Pfizer and Warner-Lambert
The Warner-Lambert-Pfizer merger would result in a corporation with a large cardiovascular product portfolio, including two blockbuster drugs. Furthermore, the combined business will be especially strong in the areas of CNS and anti-infectives, both of which are expected to produce over $2 billion in revenue.
The deal was ignited by a popular cholesterol-lowering drug named Lipitor, which Warner-Lambert introduced in 1996 and co-marketed with Pfizer, which gets about half of the profits.
Pfizer was interested in Warner-Lambert because of Lipitor, a popular cholesterol drug. “Pfizer had legal rights to Lipitor, but Pfizer was sharing profits with Warner-Lambert, and Warner-Lambert sued Pfizer in 1999 to end their licencing pact.”
The deal took three months to close, and Pfizer retained ownership of Lipitor’s revenues, which totalled more than $13 billion.
Verizon and Vodafone $130B
Vodafone has been involved in so many transactions over the last two decades that they should be very proficient at this stage. Verizon was able to pay for its US wireless subsidiary with the $130 billion offer in 2013.
The transaction was the third biggest in history at the time, and Vodafone was a part of two of them. From Verizon’s viewpoint, it gave the company total leverage of its wireless division, putting an end to a turbulent ten-year partnership with Vodafone.

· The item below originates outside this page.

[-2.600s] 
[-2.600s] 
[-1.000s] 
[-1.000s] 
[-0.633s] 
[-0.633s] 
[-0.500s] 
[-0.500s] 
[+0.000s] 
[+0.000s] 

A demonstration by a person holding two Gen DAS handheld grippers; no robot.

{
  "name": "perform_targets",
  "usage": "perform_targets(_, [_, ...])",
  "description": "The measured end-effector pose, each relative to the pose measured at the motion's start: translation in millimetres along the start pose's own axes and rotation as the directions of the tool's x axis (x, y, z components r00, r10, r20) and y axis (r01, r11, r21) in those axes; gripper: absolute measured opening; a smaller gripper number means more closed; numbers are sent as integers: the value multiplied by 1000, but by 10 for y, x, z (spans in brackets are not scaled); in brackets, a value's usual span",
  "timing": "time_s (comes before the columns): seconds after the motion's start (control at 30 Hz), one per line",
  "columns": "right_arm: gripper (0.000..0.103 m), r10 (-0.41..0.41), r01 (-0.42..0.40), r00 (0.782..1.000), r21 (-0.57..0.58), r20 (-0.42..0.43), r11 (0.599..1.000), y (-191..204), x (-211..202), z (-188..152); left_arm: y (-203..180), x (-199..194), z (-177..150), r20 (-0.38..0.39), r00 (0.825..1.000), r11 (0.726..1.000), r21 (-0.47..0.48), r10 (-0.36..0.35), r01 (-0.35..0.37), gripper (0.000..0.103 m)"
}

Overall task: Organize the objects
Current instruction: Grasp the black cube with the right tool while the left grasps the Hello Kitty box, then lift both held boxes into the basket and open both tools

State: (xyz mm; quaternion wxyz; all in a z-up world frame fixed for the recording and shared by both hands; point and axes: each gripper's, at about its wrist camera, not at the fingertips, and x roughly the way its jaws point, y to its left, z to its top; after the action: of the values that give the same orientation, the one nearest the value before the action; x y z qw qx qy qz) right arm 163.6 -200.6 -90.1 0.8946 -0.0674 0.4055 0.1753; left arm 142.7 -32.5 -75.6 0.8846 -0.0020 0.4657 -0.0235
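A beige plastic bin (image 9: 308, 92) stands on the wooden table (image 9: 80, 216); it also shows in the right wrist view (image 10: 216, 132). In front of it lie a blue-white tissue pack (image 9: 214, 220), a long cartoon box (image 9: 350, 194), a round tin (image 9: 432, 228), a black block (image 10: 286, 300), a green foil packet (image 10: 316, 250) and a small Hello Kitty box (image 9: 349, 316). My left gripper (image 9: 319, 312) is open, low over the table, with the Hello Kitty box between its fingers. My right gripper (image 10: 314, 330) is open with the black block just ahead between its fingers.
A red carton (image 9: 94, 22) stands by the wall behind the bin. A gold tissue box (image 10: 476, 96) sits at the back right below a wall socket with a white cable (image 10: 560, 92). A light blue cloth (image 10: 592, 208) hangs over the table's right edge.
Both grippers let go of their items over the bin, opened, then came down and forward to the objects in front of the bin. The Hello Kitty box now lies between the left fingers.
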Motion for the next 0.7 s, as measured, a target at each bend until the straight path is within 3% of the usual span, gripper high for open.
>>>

Investors have spoken out against the Philip Morris-Altria merger negotiations, sending both companies’ shares lower. However, that may not be the most rational reaction. The smoking landscape is evolving, and Wall Street understands that there are several compelling reasons to join forces. If investors reconsider their initial reasoning, they will realise that the new business has the potential to produce more shareholder value in the near future. Since Monday, when speculation of a merger between Philip Morris (ticker: PM) and Altria (MO) began, the combined market capitalization of the two companies has dropped $18 billion, or more than 8%. In contrast, the Dow Jones Industrial Average is up 0.6 percent.
AT&T and Time Warner merger – $108B
When the proposed merger of AT&T and Time Warner was revealed, it not only drew antitrust scrutiny, but it also brought back memories of the last time Warner was involved in a megadeal.
With almost two decades to learn from its mistakes and AT&T being a far bigger cash producer than AOL, this transaction seems to be more well-thought-out than the one that came before it.
AB InBev and SABMiller merger – $107B
If the stock price is some indicator of whether a transaction was successful or not, the merger of InBev and SABMiller in 2015 was not.
On paper, the agreement seemed to be a successful one: two of the world’s largest breweries joining forces to build a portfolio of world-class beers.
The only problem was that they did not anticipate the advent of craft beers and how it would affect the brewing industry. After many bolt-on acquisitions of craft breweries, the new business appears to be back on track.
Heinz and Kraft merger – $100B
Another megadeal that has a negative impact on stock is the merger of Heinz and Kraft to form the Kraft Heinz Company.
The transaction has been dubbed a “mega-mistake,” with the stock price plummeting by billions since it was completed. Allegations about accounting procedures at the two companies prior to the merger are one of the reasons.
Another factor is zero-based budgeting (ZBB), a stringent cost-cutting regime that arrived at a time when old brands needed to be renewed rather than having their budgets reduced.